One of the significant residues of his work remains in the Hegge-Kirk-Kirk Remedial Reading Drills and Samuel A. Kirk's book, Teaching Reading to Slow-Learning Children (1940). Under his auspices, Cruikshank, Boyd McCandless, and Sidney Bijou also started research programs that were important to the early development of American Special Education. Hegge thus served as a godparent to this important component of applied psychology. ⁷⁶
Samuel Kirk was one of the graduate assistants Hegge drew from University of Michigan for these studies, and that was his introduction to both the WCTS and to clinical work. Kirk would later become a prominent scientist in his own right. In 1935 Kirk and Dr. Newell Kephart began an experiment at WCTS called the “Homestead Cottage”—then a completely new ⁷⁷ and groundbreaking approach to maintaining discipline in the public institutional setting. ⁷⁸ Boys were allowed to govern their own cottage, without direct interference from adults. Setting up their own system of punishments and rewards, Homestead boys were allowed greater privileges than those of the general population. Boys had to show progress in the institution, and even submit an “application” in order to be admitted. Performing well while in Homestead could eventually lead to release from the institution. The Homestead was a great success and was kept in operation for decades. ⁷⁹
Superintendent Haskell liked to entertain experts from all over America and abroad. Such guests stayed at Dr. Haskell’s “mansion at the WCTS, which was provided to him at county taxpayer expense. From the many news articles that have mentioned conferences being held, and experts staying at the eight-bedroom “Haskell Hotel,” it would seem that there was a never-ending stream of interested parties making the trip out to see and learn about the operations at the school all through its first 25 years. In 1930, a noted Dr. S.R.S. Rao, one of India's leading medical doctors at the Madras General Hospital, came to spend a week at the WCTS, as guest of Dr. Haskell.
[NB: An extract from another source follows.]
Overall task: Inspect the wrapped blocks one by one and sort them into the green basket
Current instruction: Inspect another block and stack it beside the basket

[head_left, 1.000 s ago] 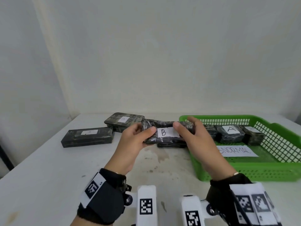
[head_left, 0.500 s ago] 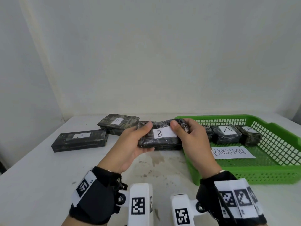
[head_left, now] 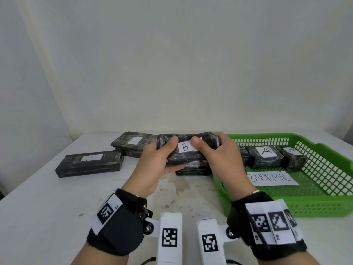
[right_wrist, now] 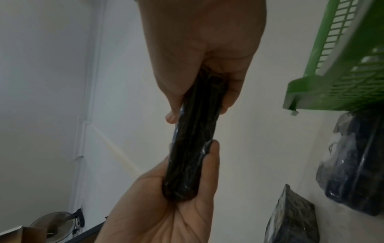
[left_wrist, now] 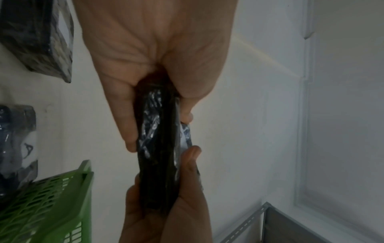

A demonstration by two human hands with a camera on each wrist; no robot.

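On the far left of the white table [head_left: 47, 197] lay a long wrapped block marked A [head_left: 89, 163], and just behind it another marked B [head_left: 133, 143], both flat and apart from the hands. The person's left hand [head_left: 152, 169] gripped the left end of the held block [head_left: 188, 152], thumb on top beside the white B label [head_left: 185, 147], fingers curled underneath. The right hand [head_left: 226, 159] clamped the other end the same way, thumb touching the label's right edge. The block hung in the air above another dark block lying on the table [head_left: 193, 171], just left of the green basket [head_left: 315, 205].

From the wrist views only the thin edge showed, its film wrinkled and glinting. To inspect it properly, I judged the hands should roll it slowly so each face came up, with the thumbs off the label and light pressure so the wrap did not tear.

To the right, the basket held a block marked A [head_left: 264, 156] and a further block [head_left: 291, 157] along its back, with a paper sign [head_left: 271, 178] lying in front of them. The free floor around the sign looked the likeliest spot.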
At a banquet of the Northville Fathers and Sons, the superintendent stated,
"Leading medical men from all parts of the United States and from other parts of the world are frequent visitors out to Maybury Sanatorium and the training school. Recently we have entertained visitors from Copenhagen, Amsterdam, Switzerland, the Royal Courts of Birmingham, and even South Africa, who have come here to see these Northville institutions and to study our systems in the treatment of diseases."" ⁸⁰
Dr. Rao himself spoke at the dinner, and Haskell wondered aloud if “we who live in Northville know of the fame of the community throughout the world.”
Partnerships were developed with Wayne University and University of Michigan, where psychology students could receive lab credit for internships at WCTS. Speech correction advances were also made by University of Michigan’s Department of Biolinguistics; in 1936 a WCTS intern designed an apparatus “to measure and develop sucking musculature…fundamental to speech activity and which, theoretically is weak among speech defectives.” It received favorable comment from others in the field. ⁸¹ Dr. Haskell stated in his 1937 Annual Report that arrangements were being made to make WCTS one of Wayne’s “affiliated non-degree-granting institutions.” Haskell himself held a course in institutional administration for University of Michigan, and mentioned that WCTS had contact with Detroit’s Marygrove College, Eastern Michigan, and Michigan State University as well. ⁸² All these affiliations served to further cement the WCTS’s reputation as the premier training ground for future researchers in the expanding field of studying mental deficiency.